Quantum systems may be modelled in a hypothesis space or state space which is the set of density matrices on N-dimensional complex Hilbert space (ref.: Information-theoretic postulates for quantum theory). This technical description conveys some of the mind boggling complexities of quantum systems; the density matrices are hugely complex and the Hilbert space may approach infinite dimensionality.

Information transfer between quantum systems and their environment takes place through communication channels, the nature of which are beginning to be unravelled. It appears that information regarding only a very small subset of the quantum complexity may be transferred through these channels and that subset consists of a simple probability distribution, it is the same probability distribution which quantum theory provides for the outcome of measurements on quantum systems (ref.: No-local-broadcasting theorem for quantum correlations).

We may now see quantum theory in a new light. Our physical reality is based on quantum systems; however quantum systems are weird and spooky compared to the logical and familiar classical world we inhabit. This situation exists because we (and all other classical entities) may only experience a very small subset of the quantum world, just a few measurable attributes,  and again this knowledge is in the form of probability distributions. These probability distributions form our best model and the best knowledge we may have of the quantum reality.

A further interesting point is that quantum communication channels can be viewed as selection mechanisms; only certain aspects of the quantum system can survive the transfer to the system’s environment. In this sense quantum information transfer may be seen as a Darwinian process as described by the theory of quantum Darwinism (ref.: Objectivity Through State Broadcasting: The Origins Of Quantum Darwinism).
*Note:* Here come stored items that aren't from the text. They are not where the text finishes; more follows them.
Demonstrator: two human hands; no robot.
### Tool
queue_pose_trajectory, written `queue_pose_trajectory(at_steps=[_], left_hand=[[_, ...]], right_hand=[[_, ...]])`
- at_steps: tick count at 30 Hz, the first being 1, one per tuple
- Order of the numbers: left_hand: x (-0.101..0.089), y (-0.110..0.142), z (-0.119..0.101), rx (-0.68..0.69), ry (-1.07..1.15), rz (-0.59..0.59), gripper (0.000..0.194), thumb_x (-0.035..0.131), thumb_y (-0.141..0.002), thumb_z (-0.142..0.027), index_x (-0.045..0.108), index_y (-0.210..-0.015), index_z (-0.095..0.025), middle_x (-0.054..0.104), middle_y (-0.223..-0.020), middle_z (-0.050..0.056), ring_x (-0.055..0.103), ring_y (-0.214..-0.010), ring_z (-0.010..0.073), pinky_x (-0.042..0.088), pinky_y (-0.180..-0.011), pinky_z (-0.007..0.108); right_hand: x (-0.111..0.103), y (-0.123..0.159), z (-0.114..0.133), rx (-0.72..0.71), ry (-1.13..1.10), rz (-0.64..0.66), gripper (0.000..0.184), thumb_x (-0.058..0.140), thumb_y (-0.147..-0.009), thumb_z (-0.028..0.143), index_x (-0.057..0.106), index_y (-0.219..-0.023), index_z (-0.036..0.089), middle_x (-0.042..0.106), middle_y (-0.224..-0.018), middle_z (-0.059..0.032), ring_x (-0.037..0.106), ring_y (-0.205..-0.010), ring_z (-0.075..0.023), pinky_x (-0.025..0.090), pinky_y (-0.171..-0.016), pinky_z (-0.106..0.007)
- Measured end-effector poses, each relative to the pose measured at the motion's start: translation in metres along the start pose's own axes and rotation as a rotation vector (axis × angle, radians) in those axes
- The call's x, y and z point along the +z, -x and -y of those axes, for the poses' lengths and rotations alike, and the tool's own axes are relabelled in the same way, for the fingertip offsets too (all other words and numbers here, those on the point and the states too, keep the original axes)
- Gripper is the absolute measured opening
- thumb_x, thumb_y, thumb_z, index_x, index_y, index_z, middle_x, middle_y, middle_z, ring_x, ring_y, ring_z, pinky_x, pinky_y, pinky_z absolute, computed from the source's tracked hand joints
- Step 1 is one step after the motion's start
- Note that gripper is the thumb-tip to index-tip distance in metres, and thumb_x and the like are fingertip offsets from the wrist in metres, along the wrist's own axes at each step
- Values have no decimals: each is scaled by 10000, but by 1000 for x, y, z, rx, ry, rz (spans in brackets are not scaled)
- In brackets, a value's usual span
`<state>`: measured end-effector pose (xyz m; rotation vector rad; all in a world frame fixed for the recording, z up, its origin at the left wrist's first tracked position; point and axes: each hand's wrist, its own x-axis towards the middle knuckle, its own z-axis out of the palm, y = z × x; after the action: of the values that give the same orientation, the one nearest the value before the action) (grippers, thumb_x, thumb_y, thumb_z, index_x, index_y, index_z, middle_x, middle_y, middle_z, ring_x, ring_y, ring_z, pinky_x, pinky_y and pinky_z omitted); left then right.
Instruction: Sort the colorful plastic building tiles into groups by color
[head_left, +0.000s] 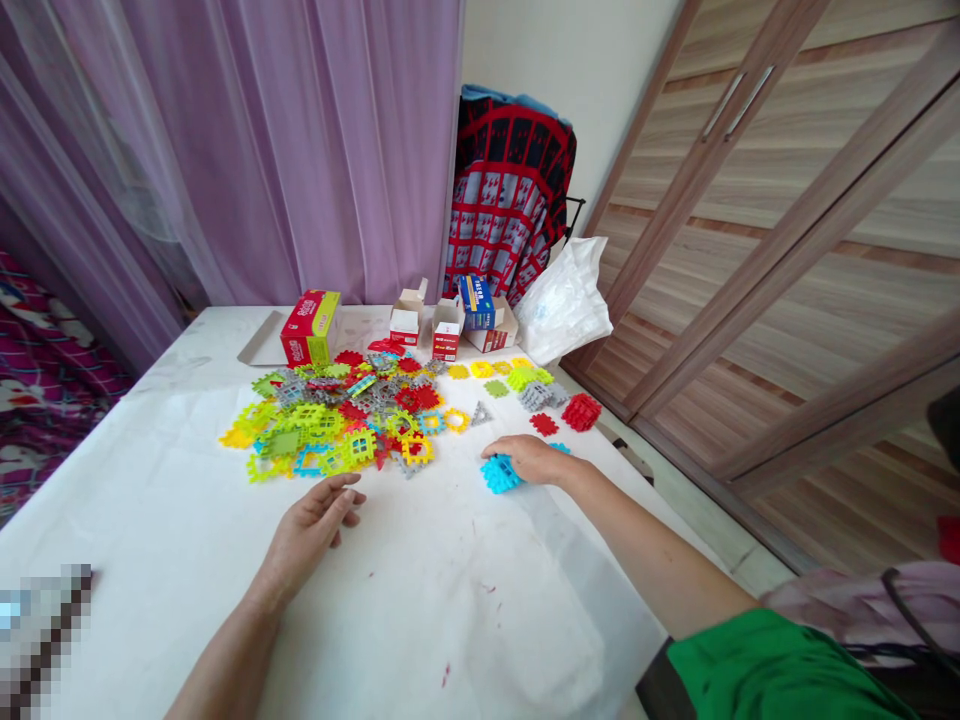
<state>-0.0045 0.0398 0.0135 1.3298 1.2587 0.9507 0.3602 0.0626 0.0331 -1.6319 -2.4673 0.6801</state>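
Right hand [529, 459]: fingers bent over a blue stack [501, 474] of notched plastic pieces, grasping it, on the white tabletop [420, 560]. Left hand [321, 508]: fingers loosely curled, released, above the tabletop, nearest the mixed heap [330, 425]. Beyond the right hand: one red piece [544, 425], a red stack [581, 412], a grey stack [535, 397], light green pieces [528, 378] and yellow pieces [481, 370]. Item, a grey triangle [481, 413] (open-centred, lying apart), between heap and stacks. The heap: green, yellow, red, grey and blue pieces, overlapping. Behind it: a red-and-green box [310, 328], small open cartons [446, 340], a blue box [477, 303] and a white plastic bag [564, 308]. Outermost: purple curtain [300, 150], wooden wardrobe [787, 220].
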Motion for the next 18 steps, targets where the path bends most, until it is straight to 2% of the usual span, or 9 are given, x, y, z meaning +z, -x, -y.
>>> queue_pose_trajectory(at_steps=[3, 5, 8, 10, 12, 14, 16, 18], left_hand=[[0, -1, 1, 0, -1, 2, 583, 616, -676, -615, 608, -1051, -169, 699, -847, 81, 621, -622, 164, 425, -439, 236], [0, -1, 2, 1, -4, 4, 581, 614, -679, -616, 609, -1051, -171, 701, -851, 82, 625, -624, 165, 427, -440, 235], [0, -2, 2, 1, -5, 6, 583, 616, -678, -618, 610, -1049, -169, 701, -846, 82, 621, -618, 161, 428, -437, 234], [0, -2, 2, 1, -3, 8, 586, 619, -674, -619, 612, -1049, -168, 702, -844, 82, 618, -615, 160, 430, -436, 234], [0, -2, 2, 3, -4, 6, 581, 619, -677, -616, 615, -1050, -170, 705, -845, 84, 622, -617, 163, 431, -436, 235], [0, -2, 2, 7, -10, 2, 574, 615, -683, -613, 619, -1051, -173, 707, -847, 85, 628, -620, 167, 431, -435, 236], [-1, -2, 3, 13, -14, 1, 569, 611, -686, -612, 622, -1050, -174, 708, -848, 86, 630, -622, 168, 432, -437, 236], [-1, -2, 3, 16, -18, 1, 565, 610, -687, -612, 624, -1045, -174, 708, -846, 85, 627, -618, 166, 431, -438, 236]], right_hand=[[-10, 2, -3, 23, -62, -30, 568, 428, -707, -1, 668, -1153, 256, 685, -1148, -6, 623, -1040, -179, 481, -925, -308], [-24, 6, -11, 87, -69, -106, 554, 405, -737, 10, 652, -1178, 235, 686, -1145, -19, 627, -1034, -171, 481, -924, -304], [-48, 16, -28, 383, 107, -248, 445, 427, -810, 77, 659, -1153, 238, 688, -1131, -32, 625, -1037, -185, 481, -902, -302], [-60, 22, -38, 595, 249, -291, 328, 487, -833, 163, 685, -1084, 231, 695, -1093, -57, 629, -1023, -225, 486, -862, -323], [-64, 26, -42, 715, 330, -283, 256, 539, -828, 262, 694, -1027, 219, 702, -1047, -84, 634, -989, -260, 490, -818, -351], [-61, 26, -43, 781, 377, -236, 280, 556, -824, 374, 685, -1012, 213, 698, -1046, -103, 632, -978, -277, 490, -791, -367], [-55, 23, -41, 818, 411, -177, 350, 538, -828, 461, 668, -1036, 212, 690, -1069, -115, 626, -995, -289, 488, -784, -381], [-48, 20, -39, 830, 420, -134, 374, 527, -830, 475, 652, -1066, 211, 685, -1085, -118, 621, -1019, -295, 485, -792, -388]])
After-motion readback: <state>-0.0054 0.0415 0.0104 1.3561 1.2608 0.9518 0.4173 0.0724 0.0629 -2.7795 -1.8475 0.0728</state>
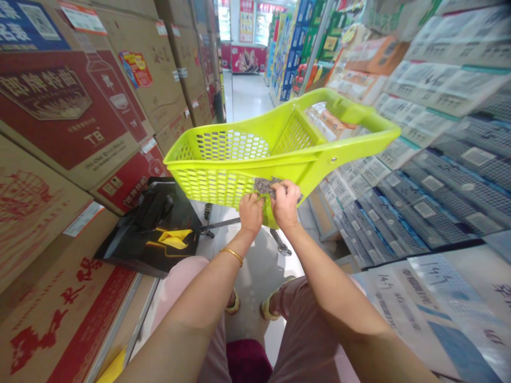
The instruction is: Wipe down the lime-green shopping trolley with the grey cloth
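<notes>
A lime-green plastic shopping cart (223,183) stands in front of me, turned sideways, with its handle to the right. Against its near side my right hand (286,201) presses a crumpled grey-brown cloth (263,185), fingers curled over it. My left hand (251,211) is just beside it, fingers bent and closed at the cart's lower side. Whether those left fingers grip the cloth's edge or the basket is hidden. The basket looks empty through its open top.
Stacked cardboard boxes (72,96) line the left side. A black box with a yellow cloth (175,239) on it stands at lower left. Wrapped tissue packs (435,85) are piled on the right. The tiled aisle (249,96) runs ahead to a red counter (251,58).
</notes>
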A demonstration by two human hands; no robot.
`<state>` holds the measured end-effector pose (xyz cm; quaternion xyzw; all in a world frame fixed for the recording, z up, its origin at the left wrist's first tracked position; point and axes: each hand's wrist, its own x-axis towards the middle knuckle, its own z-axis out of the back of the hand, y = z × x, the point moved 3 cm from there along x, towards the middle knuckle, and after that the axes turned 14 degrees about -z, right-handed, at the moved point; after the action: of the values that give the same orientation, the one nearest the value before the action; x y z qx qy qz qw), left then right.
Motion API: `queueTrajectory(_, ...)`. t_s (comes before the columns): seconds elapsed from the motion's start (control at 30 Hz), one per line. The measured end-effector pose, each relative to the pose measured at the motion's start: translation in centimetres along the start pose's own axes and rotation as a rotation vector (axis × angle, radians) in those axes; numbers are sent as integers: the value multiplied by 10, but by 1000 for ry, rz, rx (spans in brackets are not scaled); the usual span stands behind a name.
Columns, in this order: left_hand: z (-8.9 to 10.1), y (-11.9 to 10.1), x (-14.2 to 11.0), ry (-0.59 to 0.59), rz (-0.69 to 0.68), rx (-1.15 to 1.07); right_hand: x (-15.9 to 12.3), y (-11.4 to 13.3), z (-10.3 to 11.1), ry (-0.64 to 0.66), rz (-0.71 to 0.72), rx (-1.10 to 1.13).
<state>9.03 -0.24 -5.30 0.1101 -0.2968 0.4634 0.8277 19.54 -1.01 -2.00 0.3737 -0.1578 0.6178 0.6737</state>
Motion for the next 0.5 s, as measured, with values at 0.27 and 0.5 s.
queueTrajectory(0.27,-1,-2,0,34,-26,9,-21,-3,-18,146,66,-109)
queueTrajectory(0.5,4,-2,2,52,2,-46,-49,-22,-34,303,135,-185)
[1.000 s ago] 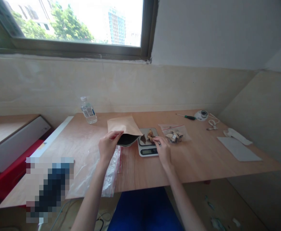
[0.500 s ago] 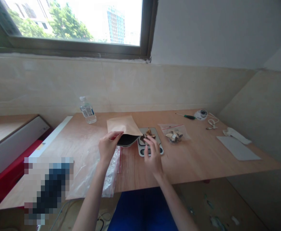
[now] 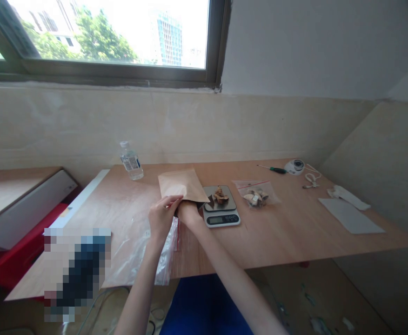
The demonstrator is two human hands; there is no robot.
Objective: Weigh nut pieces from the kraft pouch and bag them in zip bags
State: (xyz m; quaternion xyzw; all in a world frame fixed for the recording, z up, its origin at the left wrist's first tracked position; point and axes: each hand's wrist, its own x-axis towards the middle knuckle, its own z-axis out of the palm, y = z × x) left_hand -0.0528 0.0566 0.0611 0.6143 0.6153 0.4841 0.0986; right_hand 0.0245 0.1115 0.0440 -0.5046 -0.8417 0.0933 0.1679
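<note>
My left hand (image 3: 162,217) pinches the near lip of a brown paper bag (image 3: 181,184) that lies on the wooden table (image 3: 287,232), holding its mouth open. My right hand (image 3: 189,213) reaches into that mouth from the right, and its fingers are hidden inside the bag. Just right of the bag stands a small digital kitchen scale (image 3: 222,217) with a few dried brown pieces (image 3: 220,195) on its platform. Further right lies a small clear zip bag (image 3: 257,194) holding more of the dried pieces.
A large clear plastic bag (image 3: 139,256) lies under my left forearm. A water bottle (image 3: 131,160) stands at the back left. At the back right are a green-handled screwdriver (image 3: 272,170), a round white device (image 3: 295,166) and a white cable (image 3: 310,179). A grey sheet (image 3: 351,217) lies at the right edge.
My right hand has left the scale and moved left into the mouth of the paper bag. My left hand keeps its hold on the bag's lip.
</note>
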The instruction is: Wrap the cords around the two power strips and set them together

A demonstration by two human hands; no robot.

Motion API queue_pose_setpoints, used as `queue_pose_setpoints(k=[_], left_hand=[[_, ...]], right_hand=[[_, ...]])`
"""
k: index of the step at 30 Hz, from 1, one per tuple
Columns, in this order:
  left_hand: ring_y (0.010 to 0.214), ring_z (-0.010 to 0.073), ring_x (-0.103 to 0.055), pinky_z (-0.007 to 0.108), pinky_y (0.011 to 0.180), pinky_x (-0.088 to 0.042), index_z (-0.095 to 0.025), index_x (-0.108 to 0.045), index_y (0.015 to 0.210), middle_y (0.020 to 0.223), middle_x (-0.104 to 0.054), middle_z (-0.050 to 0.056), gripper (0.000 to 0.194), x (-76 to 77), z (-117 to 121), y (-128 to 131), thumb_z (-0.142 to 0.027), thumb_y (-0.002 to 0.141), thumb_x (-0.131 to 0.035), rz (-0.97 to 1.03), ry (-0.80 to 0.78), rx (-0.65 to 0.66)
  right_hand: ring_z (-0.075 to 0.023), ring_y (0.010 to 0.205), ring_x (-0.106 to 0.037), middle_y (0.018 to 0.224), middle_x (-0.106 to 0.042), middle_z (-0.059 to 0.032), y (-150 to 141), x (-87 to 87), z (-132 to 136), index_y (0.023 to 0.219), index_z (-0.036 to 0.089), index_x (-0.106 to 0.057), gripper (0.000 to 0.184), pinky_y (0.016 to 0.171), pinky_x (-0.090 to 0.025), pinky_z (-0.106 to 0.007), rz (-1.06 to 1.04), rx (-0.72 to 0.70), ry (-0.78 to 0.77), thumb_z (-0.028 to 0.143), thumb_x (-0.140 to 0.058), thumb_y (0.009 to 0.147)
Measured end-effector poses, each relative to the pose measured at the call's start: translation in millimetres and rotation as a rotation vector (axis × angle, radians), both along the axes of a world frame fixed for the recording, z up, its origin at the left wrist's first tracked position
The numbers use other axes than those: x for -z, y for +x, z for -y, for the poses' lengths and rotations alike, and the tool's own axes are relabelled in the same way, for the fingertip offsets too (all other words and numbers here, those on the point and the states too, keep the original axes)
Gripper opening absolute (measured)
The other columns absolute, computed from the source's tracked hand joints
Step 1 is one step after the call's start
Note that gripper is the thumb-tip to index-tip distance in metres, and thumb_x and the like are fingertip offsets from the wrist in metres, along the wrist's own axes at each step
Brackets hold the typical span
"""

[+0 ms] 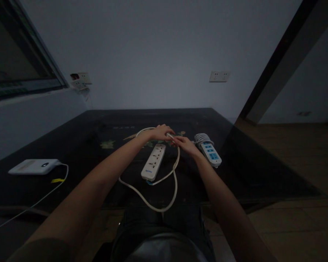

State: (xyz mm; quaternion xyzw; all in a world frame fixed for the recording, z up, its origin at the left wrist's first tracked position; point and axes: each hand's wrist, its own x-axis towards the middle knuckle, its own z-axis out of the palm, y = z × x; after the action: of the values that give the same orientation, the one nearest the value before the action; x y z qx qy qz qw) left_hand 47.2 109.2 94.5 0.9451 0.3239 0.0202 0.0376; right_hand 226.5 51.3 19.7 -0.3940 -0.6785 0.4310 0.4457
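Observation:
A white power strip (153,162) with several sockets lies on the dark table, just in front of my hands. Its white cord (175,182) leaves the near end, loops past the table's front edge and runs up into my hands. My left hand (161,132) is closed on the cord, palm down. Close against it, my right hand (184,144) pinches the cord between thumb and fingers. The stretch of cord inside my fingers is partly hidden. Right of my right hand lies a second power strip (210,151) with blue socket faces, its own cord wound around the far end.
A white power bank (34,166) with a thin cable (67,171) and a yellow tag lies on the table's left side. The dark table (248,171) meets the wall at the back. Wall sockets (219,76) sit above it, and a window (22,54) is at left.

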Motion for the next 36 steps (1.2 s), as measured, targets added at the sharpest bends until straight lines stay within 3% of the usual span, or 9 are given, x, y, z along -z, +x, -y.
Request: queue_pose_setpoints(k=[5, 7, 9, 11, 16, 21, 28, 32, 36], left_hand=[[0.119, 0.0269, -0.045, 0.041, 0.099, -0.031, -0.023, -0.055, 0.125, 0.128, -0.055, 0.009, 0.048, 12.3, 17, -18, -0.039, 0.080, -0.059, 0.351, 0.095, -0.001], [0.113, 0.0236, -0.050, 0.037, 0.099, -0.033, -0.019, -0.060, 0.114, 0.118, -0.060, 0.009, 0.033, 22.4, 27, -29, -0.029, 0.084, -0.052, 0.598, 0.089, -0.141], [0.103, 0.0224, -0.055, 0.035, 0.095, -0.037, -0.017, -0.064, 0.103, 0.105, -0.064, 0.009, 0.024, 34.3, 35, -37, -0.024, 0.084, -0.049, 0.763, -0.028, -0.352], [0.092, 0.0231, -0.059, 0.035, 0.087, -0.042, -0.015, -0.066, 0.094, 0.094, -0.066, 0.009, 0.021, 45.0, 39, -42, -0.026, 0.084, -0.051, 0.795, -0.137, -0.453], [0.075, 0.0176, -0.063, 0.025, 0.066, -0.047, -0.013, -0.066, 0.092, 0.089, -0.069, 0.009, 0.026, 53.7, 39, -28, -0.035, 0.086, -0.052, 0.827, -0.442, -0.447], [0.060, 0.0115, -0.058, 0.022, 0.056, -0.044, -0.012, -0.062, 0.091, 0.074, -0.064, 0.004, 0.020, 43.0, 42, -12, -0.030, 0.080, -0.062, 0.920, -0.671, -0.432], [0.056, 0.0094, -0.057, 0.026, 0.061, -0.048, -0.014, -0.057, 0.090, 0.070, -0.060, 0.000, 0.019, 22.4, 64, -22, -0.017, 0.074, -0.065, 0.966, -0.876, -0.414], [0.060, 0.0092, -0.058, 0.024, 0.062, -0.048, -0.018, -0.058, 0.098, 0.074, -0.060, -0.001, 0.027, -2.7, 85, -30, -0.017, 0.072, -0.066, 0.927, -0.925, -0.262], [0.068, 0.0096, -0.060, 0.024, 0.066, -0.051, -0.017, -0.057, 0.094, 0.089, -0.065, 0.003, 0.024, -42.2, 109, -36, -0.022, 0.073, -0.069, 0.947, -0.856, -0.148]], right_hand=[[-0.0149, 0.065, -0.060, 0.076, -0.071, -0.0042, -4, -0.4, 1, 0.094, 0.012, -0.072, 0.027, 0.063, -0.045, -0.025, 0.039, -0.034, -0.029, 0.023, -0.065, 0.070], [-0.0130, 0.060, -0.057, 0.071, -0.070, -0.0033, -5, -0.5, 1, 0.089, 0.011, -0.073, 0.023, 0.058, -0.042, -0.024, 0.044, -0.021, -0.027, 0.021, -0.063, 0.071], [-0.0120, 0.059, -0.055, 0.071, -0.070, -0.0030, -7, -1.0, 2, 0.090, 0.011, -0.073, 0.024, 0.056, -0.041, -0.023, 0.042, -0.008, -0.022, 0.019, -0.060, 0.071], [-0.0115, 0.058, -0.054, 0.073, -0.070, -0.0031, -8, -1.6, 3, 0.095, 0.011, -0.072, 0.027, 0.056, -0.040, -0.022, 0.038, 0.001, -0.019, 0.020, -0.059, 0.072], [-0.0117, 0.059, -0.055, 0.074, -0.071, -0.0031, -9, -2.7, 5, 0.100, 0.012, -0.071, 0.031, 0.060, -0.043, -0.023, 0.032, 0.004, -0.013, 0.023, -0.059, 0.074], [-0.0139, 0.061, -0.059, 0.075, -0.071, -0.0042, -7, -1.9, 3, 0.101, 0.012, -0.070, 0.032, 0.062, -0.046, -0.025, -0.016, 0.032, -0.009, 0.032, -0.060, 0.077], [-0.0141, 0.056, -0.058, 0.063, -0.067, -0.0026, -5, 5.7, -7, 0.084, 0.014, -0.069, 0.022, 0.058, -0.047, -0.024, -0.018, 0.136, -0.007, 0.034, -0.059, 0.080], [-0.0133, 0.051, -0.056, 0.059, -0.065, -0.0016, -7, 11.1, -7, 0.078, 0.014, -0.066, 0.025, 0.053, -0.044, -0.023, 0.026, 0.179, -0.025, 0.038, -0.058, 0.080], [-0.0129, 0.049, -0.054, 0.058, -0.064, -0.0012, -8, 15.0, -5, 0.078, 0.014, -0.065, 0.026, 0.048, -0.041, -0.022, 0.084, 0.216, -0.045, 0.038, -0.056, 0.082]])
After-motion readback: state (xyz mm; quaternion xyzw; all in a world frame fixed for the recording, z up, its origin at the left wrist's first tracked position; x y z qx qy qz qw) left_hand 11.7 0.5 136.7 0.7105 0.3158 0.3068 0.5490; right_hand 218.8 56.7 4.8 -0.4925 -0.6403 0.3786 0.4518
Once we note that life, neural models and cultural knowledge such as science may also be best understood as evolving via Darwinian processes, we are led to the stunning conclusion that reality is at base a nested hierarchical system of knowledge accumulation mediated by Darwinian processes.

While knowledge is by its nature always incomplete and we may not be fully known to any other entity, we may gain some solace from understanding that the rest of reality is in the same boat with us. As our knowledge is based upon forms of quantum, biological, neural and cultural knowledge we should understand that the reason we may see further than other natural entities is because we are standing on the shoulders of giants.